Bisphosphonates increase bone density by adding minerals to bones. But they are potent inhibitors of bone resorption, drastically slowing bone remodelling. In The Journal of Clinical Endocrinology & Metabolism last March, Ott noted that after prolonged severe suppression of bone formation, bone could become too brittle and/or accumulate microdamage, which has been shown to occur in animals given high doses of bisphosphonates. Such damage could eventually weaken the bone and result in fractures after minor stresses. A report in the same journal described nine patients on Fosamax with osteoporosis or osteopenia who had nontraumatic fractures.
Six patients continuing the drug experienced delayed or no healing of broken bones. The authors said that Fosamax might impair bone healing and that the drug-induced increase in bone minerals could make bones more brittle.
The published cases mimic that of a healthy active woman, 59, who after six years on Fosamax for osteopenia in her spine was jolted on a subway and broke her thigh bone. The injury took two years to heal, and the healing occurred only after she had stopped taking Fosamax. A year later, she resumed the drug, only to suffer a nontraumatic fracture in her foot. Dr Joseph M. Lane, an orthopedic surgeon in New York, described eight other patients who had fractures of the femur, many of them described as hard to heal. All the patients had been on Fosamax for more than five years.
While its not possible to know in any of these cases whether the unusual fractures and delayed healing resulted from Fosamax or patients existing bone disease, the researchers noted that bone biopsies disclosed marked suppression of bone turnover, which can render bones more brittle and delay repairs.

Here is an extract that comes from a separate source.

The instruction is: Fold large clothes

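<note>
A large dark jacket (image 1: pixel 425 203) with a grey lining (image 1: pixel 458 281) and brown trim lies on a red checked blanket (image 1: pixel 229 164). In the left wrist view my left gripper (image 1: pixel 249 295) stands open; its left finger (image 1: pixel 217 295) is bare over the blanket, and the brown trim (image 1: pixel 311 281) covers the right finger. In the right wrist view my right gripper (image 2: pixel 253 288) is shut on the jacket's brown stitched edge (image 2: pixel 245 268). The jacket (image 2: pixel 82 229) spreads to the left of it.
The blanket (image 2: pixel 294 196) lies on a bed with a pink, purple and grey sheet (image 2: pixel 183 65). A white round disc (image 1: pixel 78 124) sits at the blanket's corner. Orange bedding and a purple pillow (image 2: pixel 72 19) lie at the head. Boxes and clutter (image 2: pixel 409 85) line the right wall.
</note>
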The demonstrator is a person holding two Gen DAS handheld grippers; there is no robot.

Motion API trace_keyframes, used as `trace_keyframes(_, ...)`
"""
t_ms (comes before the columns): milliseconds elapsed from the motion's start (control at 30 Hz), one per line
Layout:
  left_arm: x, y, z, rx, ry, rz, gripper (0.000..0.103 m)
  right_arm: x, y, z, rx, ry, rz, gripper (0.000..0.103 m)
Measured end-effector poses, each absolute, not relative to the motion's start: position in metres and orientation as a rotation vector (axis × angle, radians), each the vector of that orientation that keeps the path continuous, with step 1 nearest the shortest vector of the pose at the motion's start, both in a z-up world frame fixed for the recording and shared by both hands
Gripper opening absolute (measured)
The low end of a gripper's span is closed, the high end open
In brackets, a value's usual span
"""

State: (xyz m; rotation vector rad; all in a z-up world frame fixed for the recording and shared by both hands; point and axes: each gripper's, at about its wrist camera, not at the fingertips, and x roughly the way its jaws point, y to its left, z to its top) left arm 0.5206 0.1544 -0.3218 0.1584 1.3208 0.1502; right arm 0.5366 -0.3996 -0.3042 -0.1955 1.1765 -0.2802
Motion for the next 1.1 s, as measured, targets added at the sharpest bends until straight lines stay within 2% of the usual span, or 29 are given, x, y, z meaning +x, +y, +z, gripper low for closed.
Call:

On the other hand, Lane noted, the drugs clearly preserve the microarchitecture of bones that is otherwise lost in the first few years after menopause, and a long-term Canadian study found a lower than expected rate of hip fractures among women on the drugs.
Further, Dr Robert Recker, an endocrinologist at Creighton University in Omaha, said his bone biopsy studies showed that osteoporotic women taking Fosamax remodelled bone at rates comparable to those of healthy premenopausal women. This finding left him unconcerned about the suppression of bone turnover on Fosamax because premenopausal women rarely suffer nontraumatic fractures.